Con qualche mese di ritardo, la Germania segue la Francia e si avvia a elezioni anticipate. Il governo di coalizione non è sopravvissuto alla prova della legge di bilancio; la causa contingente della sua caduta è stato un buco di circa nove miliardi per far quadrare i conti della legge di bilancio (una goccia nell’acqua).

Ma il licenziamento del ministro delle finanze Lindner da parte del cancelliere Scholz (e il conseguente abbandono del governo da parte della delegazione dei liberali) ha radici molto più profonde, con Lindner ostinatamente contrario a qualunque alleggerimento della disciplina fiscale, nonostante un’economia in crisi profonda, tanto congiunturale quanto strutturale.

È da mesi che gli altri due partner della coalizione, i Socialdemocratici di Scholz e i Verdi, insistono perché venga messa in agenda una discussione sul “freno al debito”, la regola fiscale che la Germania ha adottato nel 2009 e che impone di fatto il pareggio di bilancio (ci torneremo in un futuro Diario Europeo); una regola che secondo molti economisti ha esacerbato la cronica mancanza di investimento pubblico alla radice di molti dei mali dell’economia tedesca. Lindner ha sempre rimandato al mittente gli appelli al dialogo esa), arrivando ad argomentare, chiaramente in mala fede, che oggi la regola tedesca non conta perché è quella Europea che “morde”.

Le ragioni dell’indisponibilità al compromesso di Lindner sono da ricercare innanzitutto nella rigidità ideologica (Lindner prosegue nella tradizione ordoliberale senza avere né l’intelligenza né il fiuto politico del suo predecessore Wolfgang Schäuble), che lo ha portato ad affermare, contro ogni evidenza, che la transizione ecologica necessita esclusivamente di investimento privato. Poi, nel tentativo disperato di ridare vigore al suo partito, che nei sondaggi va sempre peggio, e rischia alla prossima tornata elettorale di non superare la soglia di sbarramento.

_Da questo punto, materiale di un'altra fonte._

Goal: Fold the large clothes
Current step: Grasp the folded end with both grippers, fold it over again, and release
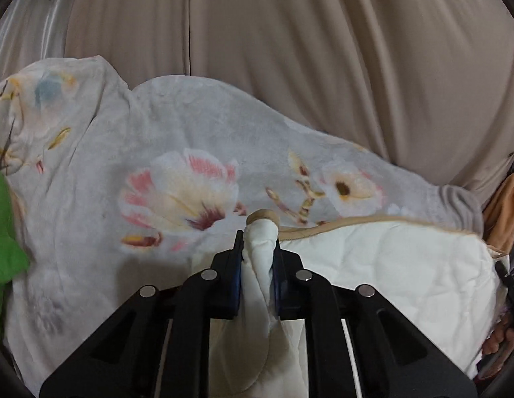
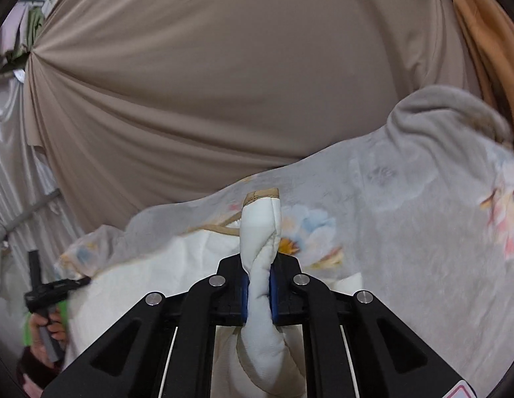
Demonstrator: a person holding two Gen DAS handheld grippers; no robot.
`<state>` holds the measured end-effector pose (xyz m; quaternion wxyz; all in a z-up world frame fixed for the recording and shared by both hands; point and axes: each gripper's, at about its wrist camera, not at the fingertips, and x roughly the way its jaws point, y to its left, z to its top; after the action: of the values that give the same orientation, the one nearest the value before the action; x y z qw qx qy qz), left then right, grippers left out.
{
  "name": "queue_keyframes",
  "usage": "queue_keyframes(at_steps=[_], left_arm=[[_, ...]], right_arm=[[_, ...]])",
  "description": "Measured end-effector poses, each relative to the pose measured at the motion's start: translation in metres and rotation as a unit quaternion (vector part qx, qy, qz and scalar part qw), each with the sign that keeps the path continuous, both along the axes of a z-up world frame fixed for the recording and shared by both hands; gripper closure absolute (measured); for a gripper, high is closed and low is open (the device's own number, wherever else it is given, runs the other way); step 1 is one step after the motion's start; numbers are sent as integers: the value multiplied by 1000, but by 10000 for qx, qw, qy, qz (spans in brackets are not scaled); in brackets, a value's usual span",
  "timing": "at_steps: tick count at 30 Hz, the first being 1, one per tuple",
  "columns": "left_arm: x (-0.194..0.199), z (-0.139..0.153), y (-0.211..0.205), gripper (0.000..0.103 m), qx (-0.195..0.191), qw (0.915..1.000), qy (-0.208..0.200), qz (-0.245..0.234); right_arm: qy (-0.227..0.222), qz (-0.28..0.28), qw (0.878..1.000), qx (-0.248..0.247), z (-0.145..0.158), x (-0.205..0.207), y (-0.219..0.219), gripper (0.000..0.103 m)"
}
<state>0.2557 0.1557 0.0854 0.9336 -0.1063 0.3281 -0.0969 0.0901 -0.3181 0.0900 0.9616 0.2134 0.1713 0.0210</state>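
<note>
In the left wrist view, the left gripper (image 1: 259, 242) is clenched on a bunched corner of the quilt (image 1: 190, 152), the white padded underside and tan edging squeezed between its blue pads (image 1: 235, 285). The quilt (grey, printed with pink and cream flowers) spreads out ahead of the gripper, its white lining (image 1: 406, 265) turned up on the right. A beige curtain (image 1: 290, 49) hangs behind, and a green cloth (image 1: 5, 232) shows at the left edge.

In the right wrist view, the right gripper (image 2: 259, 265) grips another twisted white corner of the quilt (image 2: 406, 215), tan edging poking above the pads. The left gripper (image 2: 51, 290) appears at the far left, held in the person's hand (image 2: 46, 330). The beige curtain (image 2: 207, 83) fills the background, with an orange cloth (image 2: 482, 33) at top right.
</note>
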Motion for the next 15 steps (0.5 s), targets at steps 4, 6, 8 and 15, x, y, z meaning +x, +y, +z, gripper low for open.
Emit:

Per questo, all’ennesimo strappo, Scholz ha accusato Lindner di irresponsabilità e di aver sacrificato al proprio tornaconto elettorale lo spirito di compromesso su cui da sempre si basano i governi di coalizione in Germania. Le recenti proposte di ammorbidire gli standard ambientali e di puntare a obiettivi climatici meno ambiziosi possono essere lette come un tentativo di recuperare i voti dei liberali migrati verso il partito di estrema destra Alternative für Deutschland e verso i conservatori Cristiani Democratici (CDU).

Proprio i Cristiani Democratici determineranno l’agenda politica delle prossime settimane. Scholz ha intenzione di cercare in parlamento una coalizione per approvare una legge di bilancio di compromesso, e poi andare a votare in marzo.

Questo, secondo lui, consentirebbe di affrontare le prossime complicate settimane con un governo comunque operativo. Il leader della CDU invece preme per un voto di fiducia immediato in modo da poter avere elezioni in gennaio e un governo di maggioranza quanto prima.

Comunque vada, la Germania sarà concentrata sui propri problemi per qualche mese, in un momento complesso per l’Europa. Certo, per l’elezione di Trump, ma anche e soprattutto per la schizofrenia delle politiche economiche europee che prima o poi (sperabilmente più prima che poi) renderanno inevitabile l’apertura di un nuovo cantiere di riforme.

Ovviamente questo cantiere non potrà essere aperto senza la Germania e senza la Francia, dove Macron è in stato confusionale da luglio e sembra vivere alla giornata. Volendo disperatamente essere ottimisti, si potrebbe sperare che l’uscita di scena di Lindner e la disfatta di Harris negli Stati Uniti spingano i Socialdemocratici e i Verdi ad abbracciare una linea decisamente progressista (su Europa, giustizia sociale e ambiente) e a evitare la maledizione del centrismo che inesorabilmente sta mietendo una vittima dopo l’altra tra le cosiddette sinistre dei paesi avanzati. È difficile, tuttavia, che il pavido Olaf Scholz sia capace di una rottura del genere.